そうしてアレットは日が傾き始める前に開拓地を辞した。
いつも通り、開拓地を出て人間の目が無くなったところでアレットはさっさと御者台を下りる。
「上手くいったね」
「はい!いやあ、先輩、すごいですね!あんなにスラスラ、嘘ばっかり……」
「得意分野だもん」
はい、薬、とアレットがパクスに手渡すと、ありがとうございます!とパクスは尻尾を振る。鞭打ってしまった箇所には手が届かないようだったので、アレットが手当てすることになる。
一旦荷馬車を停めて、アレットはパクスの背に薬を塗ってやる。アレット自身が鞭打った箇所以外にも、傷があちこちにあった。
パクスはアレットより過酷な状況にある。アレットが荷馬車の御者を務める日以外は、容赦なく鞭打たれながら人間のために荷馬車を牽いている。
……そう。パクスは常にアレットの荷馬車を牽いているわけではない。体調の優れない魔物が他に厩に居れば、その魔物にアレットの荷馬車を譲る為だ。
アレットが荷運びの御者を務めているのは、こうして魔物達を守るためでもあるのだが……パクスも、それ以外の魔物達も、全員を常に守り切ることはできない。アレットはそれを悔しく思いつつ、パクスの傷を労わった。
傷の手当ても終わり、また2人は馬車を牽く。先程『人間達が奪っていった』荷物を回収して荷台に隠すと、また、王都に向かって進んでいく。荷物は王都にほど近い場所に隠しておいて、夜の間にアレットが回収すればいい。
「これでちょっとはあったかく過ごせますかね」
「そうだね。毛布一箱は結構大きい収穫だったかな」
フローレン達への土産を思って、アレットは表情を綻ばせる。フローレンは勿論、魔物の子供達を暖かく過ごさせてやれる。その事実はアレットの心を温めてくれた。
「……でも、まだ終わりじゃない」
だが、微笑んでばかりもいられない。アレットはもう、次なる予定を立てている。
「え?まだやるんですか?」
「うん。だって、人間4人が脱走しているのに、奪っていった荷物が毛布と蝋燭と塩漬け肉だけ、なんて、あり得る?逃げた後、どこで生きているかにもよるけれど、絶対にどこかでは略奪しながら生きていくことになるでしょう?」
人間も魔物も、生きていくには食料が要る。
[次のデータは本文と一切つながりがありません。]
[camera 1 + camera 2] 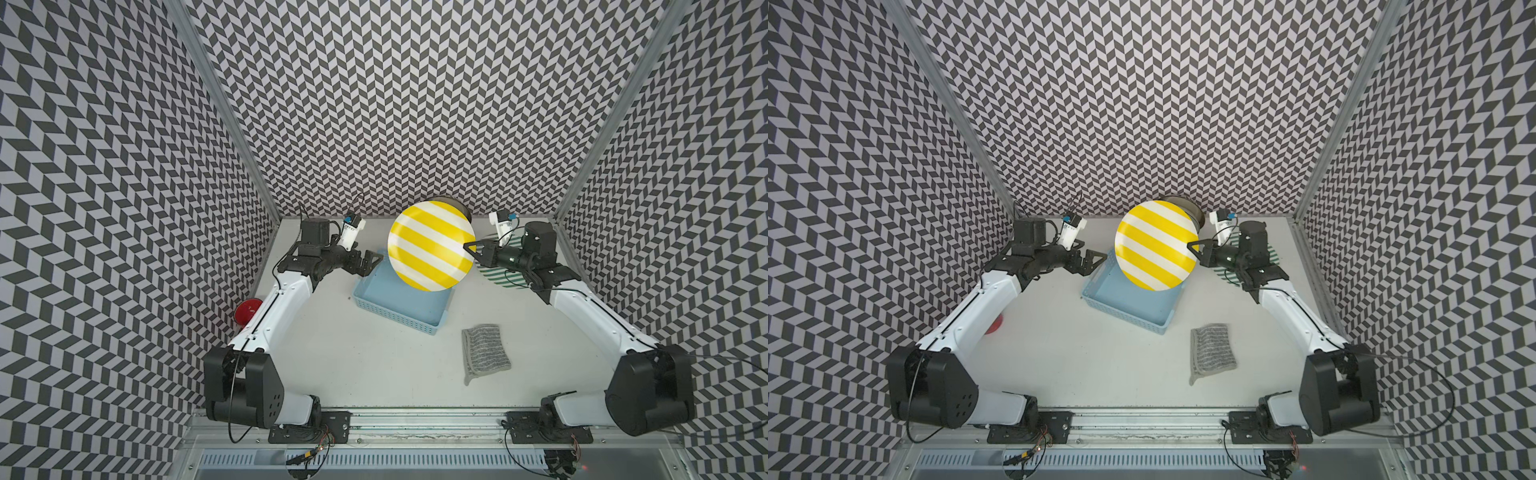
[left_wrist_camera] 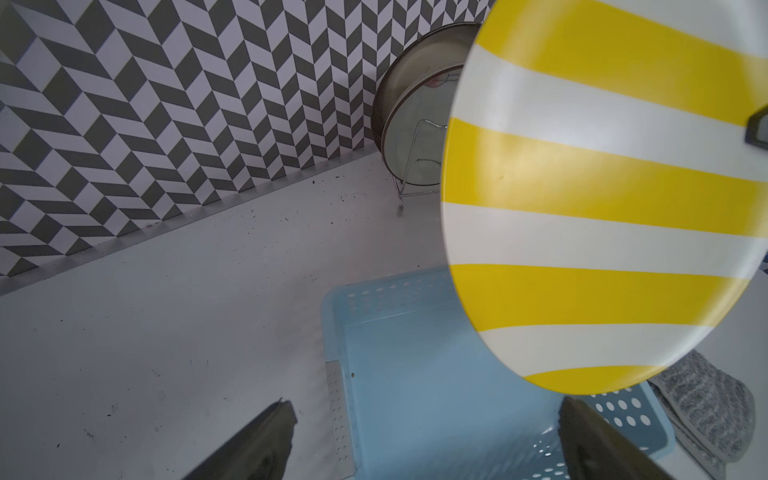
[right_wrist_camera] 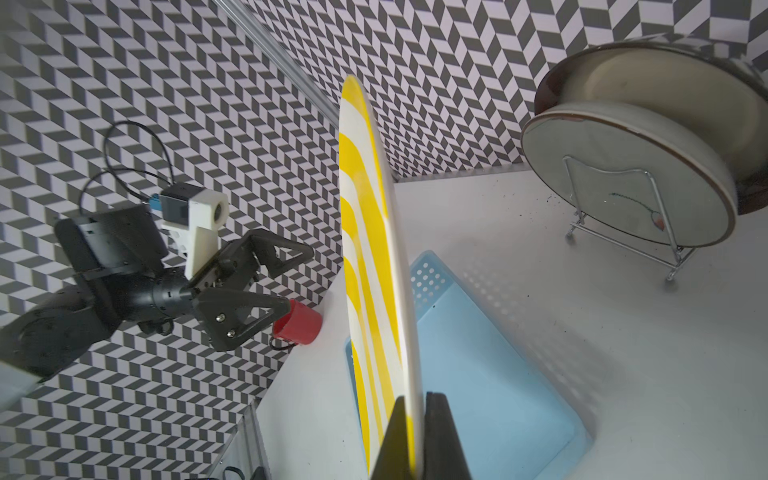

衣類も、住居も、薬などの日用品も、必ず必要になるのだ。
であるからして、略奪が一度きりであるはずがない。もし一度きりであったならば、それは脱走した人間達が死んだということに他ならないが……折角だ。もう少しばかり化けの皮を借りよう、とアレットは目論む。
「次は馬車1台、丸ごと襲うよ。誰も生かして返さなければ、魔物が襲ったのか人間が襲ったのか、分かりっこないからね」
……こうして人間を人間が襲っている、という情勢を生み出すことには、意味がある。
アレットの他にもきっと、潜んで動いている魔物達が居るはずだ。彼彼女らはきっと、『人間が人間を襲っている』という情報が流れていけば、より、人間から物資を略奪しやすくなるだろう。
そう。どこかに居るであろう魔物の同胞達が動きやすくするために、アレットはできる限り、人間達の情報を攪乱しておきたいのだ。だからこそ、人間による略奪は続いているように見せかけたい。
……意味があるかどうかは、分からないけれど。
そう、アレットは内心でため息を吐きつつ、しかし、希望は捨てずに、次なる略奪の計画を立てるのだった。
……その希望が本当に繋がるのは、もう少し後のことであったが。